What you need to do:
How many lines below hold the string "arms"? Report that number alone.

######

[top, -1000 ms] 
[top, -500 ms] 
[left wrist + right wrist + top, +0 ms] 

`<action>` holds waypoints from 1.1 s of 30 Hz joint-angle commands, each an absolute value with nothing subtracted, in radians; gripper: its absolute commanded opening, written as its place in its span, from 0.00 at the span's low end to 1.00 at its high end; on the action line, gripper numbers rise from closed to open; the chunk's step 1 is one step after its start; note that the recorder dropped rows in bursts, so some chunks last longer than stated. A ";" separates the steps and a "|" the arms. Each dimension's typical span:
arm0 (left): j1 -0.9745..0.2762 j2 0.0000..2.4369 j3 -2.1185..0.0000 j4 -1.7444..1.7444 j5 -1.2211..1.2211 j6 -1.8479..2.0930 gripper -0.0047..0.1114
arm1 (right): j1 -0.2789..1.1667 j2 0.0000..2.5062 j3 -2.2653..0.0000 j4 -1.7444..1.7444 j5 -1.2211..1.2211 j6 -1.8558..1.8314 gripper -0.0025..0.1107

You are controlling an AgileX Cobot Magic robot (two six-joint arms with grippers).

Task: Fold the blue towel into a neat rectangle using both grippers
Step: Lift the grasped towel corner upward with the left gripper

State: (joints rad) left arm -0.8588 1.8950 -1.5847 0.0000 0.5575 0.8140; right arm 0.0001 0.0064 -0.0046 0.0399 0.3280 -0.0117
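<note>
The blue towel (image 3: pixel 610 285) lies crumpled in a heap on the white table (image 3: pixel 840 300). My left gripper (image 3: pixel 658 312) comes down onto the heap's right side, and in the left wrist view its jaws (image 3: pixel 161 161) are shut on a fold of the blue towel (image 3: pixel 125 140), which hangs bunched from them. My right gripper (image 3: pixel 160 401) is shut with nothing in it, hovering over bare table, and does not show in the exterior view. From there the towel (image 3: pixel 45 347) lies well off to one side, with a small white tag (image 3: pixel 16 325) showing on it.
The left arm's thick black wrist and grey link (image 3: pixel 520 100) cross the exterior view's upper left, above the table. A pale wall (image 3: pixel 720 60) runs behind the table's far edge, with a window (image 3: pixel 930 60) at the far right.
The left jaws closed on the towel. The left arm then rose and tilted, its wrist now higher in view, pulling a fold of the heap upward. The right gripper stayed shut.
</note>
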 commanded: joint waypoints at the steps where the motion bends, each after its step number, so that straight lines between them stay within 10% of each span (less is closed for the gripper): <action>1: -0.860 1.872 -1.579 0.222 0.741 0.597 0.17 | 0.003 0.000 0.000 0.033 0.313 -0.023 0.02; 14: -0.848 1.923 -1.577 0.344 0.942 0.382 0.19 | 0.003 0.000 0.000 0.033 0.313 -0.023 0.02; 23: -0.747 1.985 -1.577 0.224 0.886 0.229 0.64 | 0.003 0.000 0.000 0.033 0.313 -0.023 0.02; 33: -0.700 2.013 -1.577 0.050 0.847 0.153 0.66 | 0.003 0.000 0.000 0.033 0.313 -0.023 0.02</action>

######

Written answer:
2